Upon purchasing the house, Adrian set about creating a major extension and remodelling scheme that would result in a home almost completely unrecognisable, incorporating a side and rear extension, a completely new internal layout and a fresh façade with new window positions and cladding. The planners loved it, and work commenced with main contractor Town &?Counties Construction.
Both inside and out, the transformation is astonishing. Every internal wall has been opened up and some of the first floor has been removed to create a dazzling open entrance hall. Oversized door openings tempt you into a kitchen/dining space, overlooking the newly landscaped garden, and flow into another sitting area. “It’s this space we use most of the time,” says Glenda. Adrian’s architectural experience really shows itself here, with this newly extended part of the rear of the house benefiting from clever roof glazing panels that sit simply, horizontally against the flat roof structure, bringing in diffused vertical light.
In addition to the rear and side extensions, Adrian designed in a modest – 1.5m or so – two storey extension to the front of the house, breaking up the flat frontage. It adds interest to the front elevation but the reason for its addition was much more specific — the wraparound corner windows bring in ample light to the ground floor TV room, while the bedroom above now has a sea view.
Adrian and Glenda’s interiors are kitted out with high-quality, well-fitted materials, from the porcelain flooring to the sleek Häcker kitchen, whilst the feeling of light and life they create is actually pretty invigorating – it’s the kind of minimalism that isn’t too prescriptive or sterile.

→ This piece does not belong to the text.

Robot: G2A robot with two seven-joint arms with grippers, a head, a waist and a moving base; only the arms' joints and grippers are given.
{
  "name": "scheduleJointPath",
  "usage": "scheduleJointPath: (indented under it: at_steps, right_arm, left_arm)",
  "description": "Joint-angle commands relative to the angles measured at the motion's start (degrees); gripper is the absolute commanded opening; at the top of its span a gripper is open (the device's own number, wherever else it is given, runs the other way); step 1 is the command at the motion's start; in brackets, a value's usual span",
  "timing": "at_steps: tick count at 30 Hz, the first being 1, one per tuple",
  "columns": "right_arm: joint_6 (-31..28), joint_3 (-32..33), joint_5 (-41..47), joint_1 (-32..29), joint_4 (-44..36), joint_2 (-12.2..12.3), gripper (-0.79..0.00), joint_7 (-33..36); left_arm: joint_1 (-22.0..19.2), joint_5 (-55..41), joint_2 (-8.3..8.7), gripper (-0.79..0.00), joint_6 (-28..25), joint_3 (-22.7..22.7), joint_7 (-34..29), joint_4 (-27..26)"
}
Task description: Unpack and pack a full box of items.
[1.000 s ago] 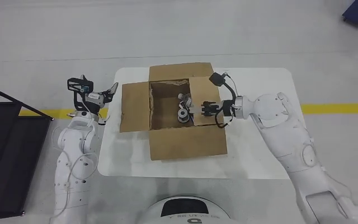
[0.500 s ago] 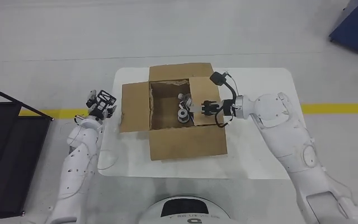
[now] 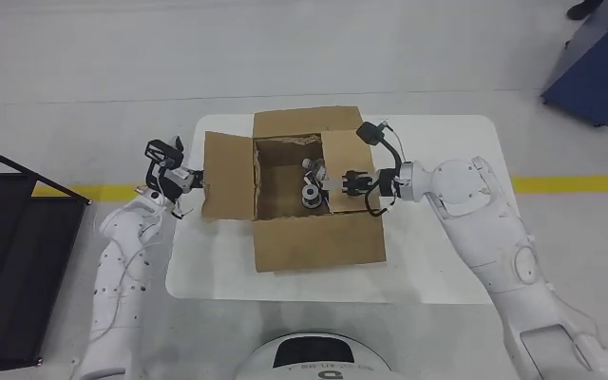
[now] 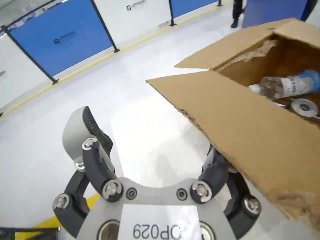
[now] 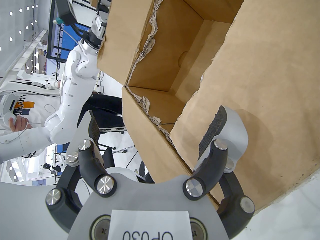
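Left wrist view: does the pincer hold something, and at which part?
Nothing is clamped. The left pincer stands open at the box flap, whose edge covers one fingertip.

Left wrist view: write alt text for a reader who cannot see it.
The left gripper sits at the outer edge of the side flap of an open cardboard box, jaws wide open, one partly hidden behind the flap. Inside the box lie a clear plastic bottle and a roll of tape.

Test hall — blue barrier panels [image 4: 57,41].
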Motion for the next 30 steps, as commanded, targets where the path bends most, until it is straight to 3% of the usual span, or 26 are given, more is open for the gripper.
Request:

So with all this remodelling and extension work, surely knocking it down and starting all over again would have been a sensible option? “With hindsight it certainly would have been easier,” admits Adrian. “But we were dead against knocking it down. I felt that the existing house had plenty of embodied energy and to simply chuck all the materials out and start again wouldn’t have felt right. As it turned out, we were able to use the skeleton of the structure and on balance the costs would have been similar if we’d rebuilt, taking the VAT saving for new build into account.”